Apple, Inc. (NASDAQ: AAPL) continues to trend downwards after the company reported a production cut of iPhones by roughly 10 percent during the next quarter (January-March). The reason for the cut was due to slow sales of the latest iPhone. The report also says Apple’s iPhone 7 Plus remains popular and the company cannot meet demand due to a shortage in camera sensors.
According to CNBC, Apple could slash iPhone production 10 percent in the first quarter of 2017, The Nikkei Asian Review reported on Friday, citing calculations based on data from suppliers.
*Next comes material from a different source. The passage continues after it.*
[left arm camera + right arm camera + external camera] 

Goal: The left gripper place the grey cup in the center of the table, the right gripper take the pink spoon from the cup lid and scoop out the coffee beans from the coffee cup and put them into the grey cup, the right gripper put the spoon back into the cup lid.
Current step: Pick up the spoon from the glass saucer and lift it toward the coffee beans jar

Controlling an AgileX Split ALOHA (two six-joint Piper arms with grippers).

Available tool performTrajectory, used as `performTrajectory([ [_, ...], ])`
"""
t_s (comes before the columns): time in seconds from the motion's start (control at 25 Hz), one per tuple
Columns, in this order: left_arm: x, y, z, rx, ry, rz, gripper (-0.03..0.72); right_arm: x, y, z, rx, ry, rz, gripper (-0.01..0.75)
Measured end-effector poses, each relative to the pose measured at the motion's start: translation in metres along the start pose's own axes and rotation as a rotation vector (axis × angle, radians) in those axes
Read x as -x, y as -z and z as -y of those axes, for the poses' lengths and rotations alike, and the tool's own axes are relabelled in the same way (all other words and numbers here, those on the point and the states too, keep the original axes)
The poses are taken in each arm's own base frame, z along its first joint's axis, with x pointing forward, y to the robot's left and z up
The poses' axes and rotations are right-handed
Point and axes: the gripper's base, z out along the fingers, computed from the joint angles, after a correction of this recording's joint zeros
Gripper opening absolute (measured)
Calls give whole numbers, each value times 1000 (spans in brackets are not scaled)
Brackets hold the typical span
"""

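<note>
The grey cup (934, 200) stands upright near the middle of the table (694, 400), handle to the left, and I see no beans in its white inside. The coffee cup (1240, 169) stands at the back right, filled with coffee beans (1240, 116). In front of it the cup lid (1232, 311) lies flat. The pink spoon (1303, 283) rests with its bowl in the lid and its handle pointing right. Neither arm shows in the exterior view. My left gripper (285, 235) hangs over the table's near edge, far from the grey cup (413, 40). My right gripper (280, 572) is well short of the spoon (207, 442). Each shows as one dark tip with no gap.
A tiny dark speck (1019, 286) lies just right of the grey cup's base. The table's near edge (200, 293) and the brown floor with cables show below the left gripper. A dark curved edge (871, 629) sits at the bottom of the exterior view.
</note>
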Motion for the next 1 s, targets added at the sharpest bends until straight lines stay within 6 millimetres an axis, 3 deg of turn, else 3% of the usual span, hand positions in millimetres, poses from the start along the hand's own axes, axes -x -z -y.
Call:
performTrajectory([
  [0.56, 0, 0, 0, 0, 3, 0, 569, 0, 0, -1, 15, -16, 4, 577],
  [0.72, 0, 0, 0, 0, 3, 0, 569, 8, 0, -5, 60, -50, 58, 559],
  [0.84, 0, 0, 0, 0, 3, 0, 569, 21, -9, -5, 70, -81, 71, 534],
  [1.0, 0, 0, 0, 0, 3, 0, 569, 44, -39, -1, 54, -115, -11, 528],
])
Nikkei reports that the iPhone 7 has sold “more sluggishly than expected,” drawing a parallel to last year’s iPhone 6s, which piled up in warehouses due to oversupply.
“You always have to take supply chain data with a grain of salt,” Colin Gillis, senior technology analyst and director of research at BGC Financial, told CNBC’s “Power Lunch” on Friday. “But that doesn’t neglect the fact that we’re coming into the weak part of Apple’s seasonal cycle.”
At the end of November, UBS analyst Steven Milunovich noted that Apple might be “conservative with its supply chain” this March to not make the same mistake as last year’s overestimating demand.
“Last year Apple initially provided the supply chain with high numbers only to cut numbers later,” Milunovich wrote. “Given last year’s misread on demand, its clear visibility beyond one quarter is limited causing Apple to play it safe for now. Apple could keep inventory lean through Dec in order to support what could be a difficult Mar.”